### Problem details
Return the listing below unchanged, but without pictures.

>>>

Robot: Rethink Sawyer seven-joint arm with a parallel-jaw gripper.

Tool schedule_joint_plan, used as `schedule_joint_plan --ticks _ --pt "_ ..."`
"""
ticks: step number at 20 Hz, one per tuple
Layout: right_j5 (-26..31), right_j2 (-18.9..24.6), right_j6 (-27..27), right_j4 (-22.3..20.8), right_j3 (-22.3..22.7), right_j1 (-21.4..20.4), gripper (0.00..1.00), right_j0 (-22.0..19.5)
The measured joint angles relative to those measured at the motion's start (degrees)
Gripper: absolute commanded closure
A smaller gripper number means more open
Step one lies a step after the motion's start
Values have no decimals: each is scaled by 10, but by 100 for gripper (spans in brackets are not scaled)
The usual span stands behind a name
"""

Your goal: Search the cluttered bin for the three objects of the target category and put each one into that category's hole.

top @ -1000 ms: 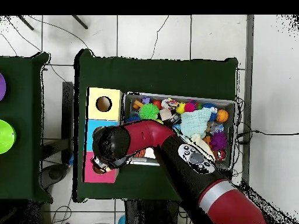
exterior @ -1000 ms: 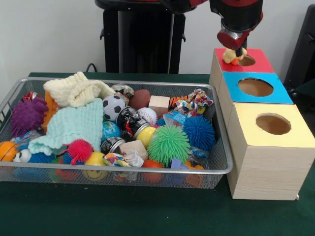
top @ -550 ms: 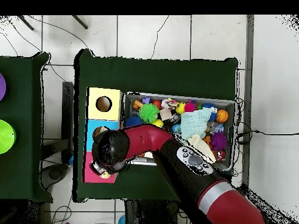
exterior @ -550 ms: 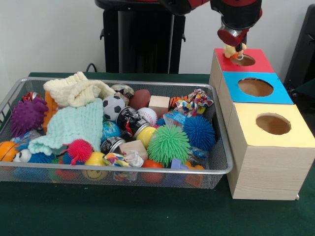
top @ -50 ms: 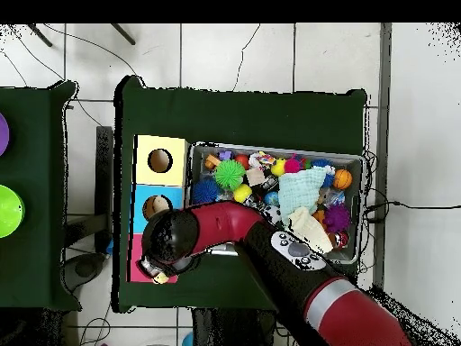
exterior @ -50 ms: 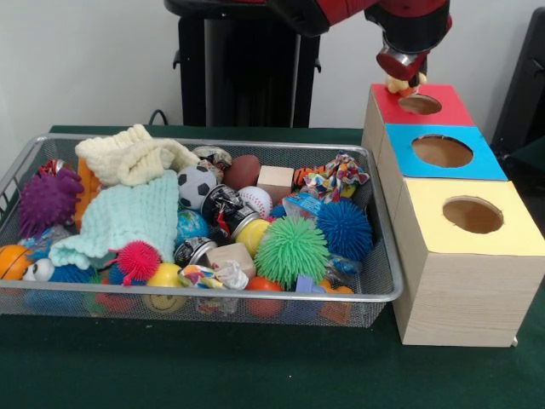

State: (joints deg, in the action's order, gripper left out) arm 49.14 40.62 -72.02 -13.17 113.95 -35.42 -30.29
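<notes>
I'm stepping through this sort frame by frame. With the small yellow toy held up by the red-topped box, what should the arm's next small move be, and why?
Probably shift the gripper over the red-topped box's round hole before releasing. The small yellow toy hangs at that box's far edge, short of the hole, so dropping it now would likely miss.

No legible text, labels, brands, numbers or signs are observed on any item in the front view or the overhead view.
</notes>
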Motion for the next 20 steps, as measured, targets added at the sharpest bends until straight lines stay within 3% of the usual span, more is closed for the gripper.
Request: schedule_joint_plan --ticks 20 --pt "-93 0 0 2 15 7 100 -6"
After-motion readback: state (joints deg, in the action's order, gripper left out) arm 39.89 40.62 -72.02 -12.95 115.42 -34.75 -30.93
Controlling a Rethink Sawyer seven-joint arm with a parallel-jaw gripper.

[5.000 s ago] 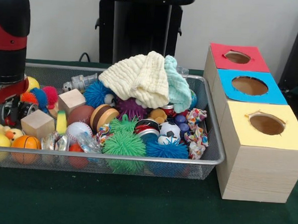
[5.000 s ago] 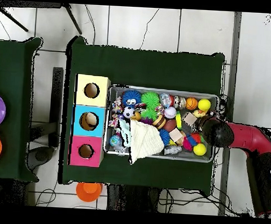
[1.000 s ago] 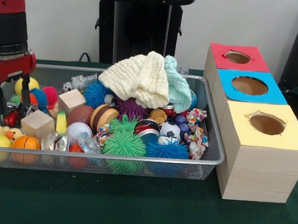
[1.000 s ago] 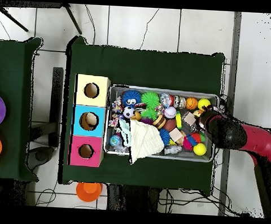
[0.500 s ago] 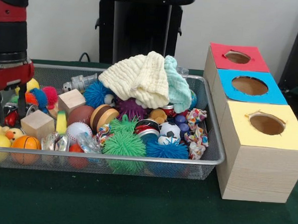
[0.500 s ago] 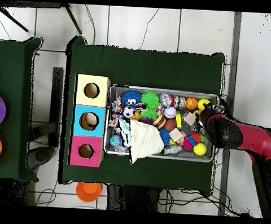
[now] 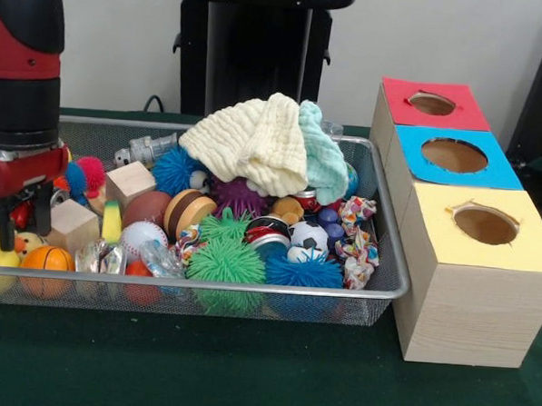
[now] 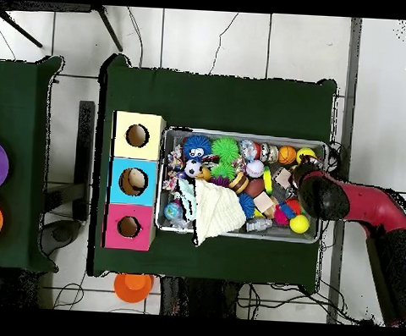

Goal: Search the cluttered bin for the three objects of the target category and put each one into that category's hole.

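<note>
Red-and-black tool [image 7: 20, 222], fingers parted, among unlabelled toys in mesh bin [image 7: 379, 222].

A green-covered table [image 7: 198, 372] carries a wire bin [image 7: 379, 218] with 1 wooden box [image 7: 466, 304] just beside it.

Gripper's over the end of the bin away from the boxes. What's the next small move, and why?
Probably lower straight down a touch. The gripper hangs with its fingers spread just above the orange ball and wooden cube in the mesh bin, holding nothing, so a short descent would bring something between them.
</note>
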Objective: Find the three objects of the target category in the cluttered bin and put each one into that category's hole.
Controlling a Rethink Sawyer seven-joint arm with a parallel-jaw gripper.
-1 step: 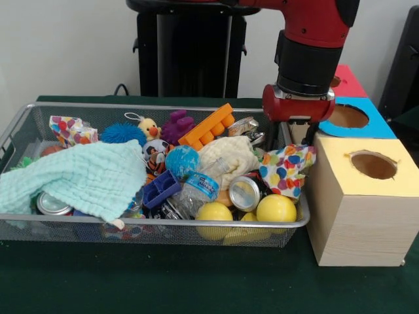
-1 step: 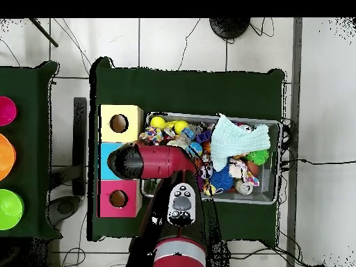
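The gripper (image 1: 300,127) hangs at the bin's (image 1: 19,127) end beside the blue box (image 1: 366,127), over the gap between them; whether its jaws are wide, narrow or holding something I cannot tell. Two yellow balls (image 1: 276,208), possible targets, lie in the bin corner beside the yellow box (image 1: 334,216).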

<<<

### Written answer
Robot: Rethink Sawyer seven-joint arm with a parallel-jaw gripper.

Tool schedule_joint_plan, used as `schedule_joint_plan --ticks _ --pt "_ ..."`
"""
ticks: step number at 20 Hz, one per tuple
Layout: right_j5 (-26..31), right_j2 (-18.9..24.6), right_j6 (-27..27), right_j4 (-22.3..20.8), right_j3 (-22.3..22.7), right_j1 (-21.4..20.4), gripper (0.00..1.00), right_j0 (-22.0..19.5)
The measured joint angles relative to those measured at the motion's start (degrees)
Gripper: absolute commanded closure
A smaller gripper number means more open
Step one lies a step after the motion's start
Values have no decimals: each is scaled by 10, but by 100 for gripper (spans in brackets are not scaled)
The usual span stands behind a name
"""

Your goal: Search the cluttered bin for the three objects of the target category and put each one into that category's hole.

top @ -1000 ms: 
exterior @ -1000 ms: 
top @ -550 ms: 
exterior @ -550 ms: 
top @ -50 ms: 
exterior @ -50 ms: 

State: (joints deg, in the action's order, gripper left out) arm 49.14 40.62 -72.02 -13.17 113.95 -35.42 -30.29
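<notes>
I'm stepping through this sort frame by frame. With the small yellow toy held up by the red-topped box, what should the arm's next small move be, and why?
Probably shift the gripper over the red-topped box's round hole before releasing. The small yellow toy hangs at that box's far edge, short of the hole, so dropping it now would likely miss.

No legible text, labels, brands, numbers or signs are observed on any item in the front view or the overhead view.
</notes>
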Motion for the next 20 steps, as measured, targets added at the sharpest bends until straight lines stay within 3% of the usual span, more is closed for the gripper.
Request: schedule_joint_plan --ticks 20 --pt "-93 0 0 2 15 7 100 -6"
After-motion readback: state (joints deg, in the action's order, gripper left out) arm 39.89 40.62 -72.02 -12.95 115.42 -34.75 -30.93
Controlling a Rethink Sawyer seven-joint arm with a parallel-jaw gripper.

[5.000 s ago] 
[5.000 s ago] 
[1.000 s ago] 
[1.000 s ago] 
[0.500 s ago] 
[0.500 s ago] 
[now] 
[now] 

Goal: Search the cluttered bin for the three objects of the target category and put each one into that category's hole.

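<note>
Red-and-black tool [image 7: 20, 222], fingers parted, among unlabelled toys in mesh bin [image 7: 379, 222].

A green-covered table [image 7: 198, 372] carries a wire bin [image 7: 379, 218] with 1 wooden box [image 7: 466, 304] just beside it.

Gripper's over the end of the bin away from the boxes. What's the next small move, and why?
Probably lower straight down a touch. The gripper hangs with its fingers spread just above the orange ball and wooden cube in the mesh bin, holding nothing, so a short descent would bring something between them.
</note>
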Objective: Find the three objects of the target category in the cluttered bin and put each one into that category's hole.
Controlling a Rethink Sawyer seven-joint arm with a parallel-jaw gripper.
-1 step: 
-1 step: 
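The gripper (image 1: 300,127) hangs at the bin's (image 1: 19,127) end beside the blue box (image 1: 366,127), over the gap between them; whether its jaws are wide, narrow or holding something I cannot tell. Two yellow balls (image 1: 276,208), possible targets, lie in the bin corner beside the yellow box (image 1: 334,216).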

Nothing further is required of this output.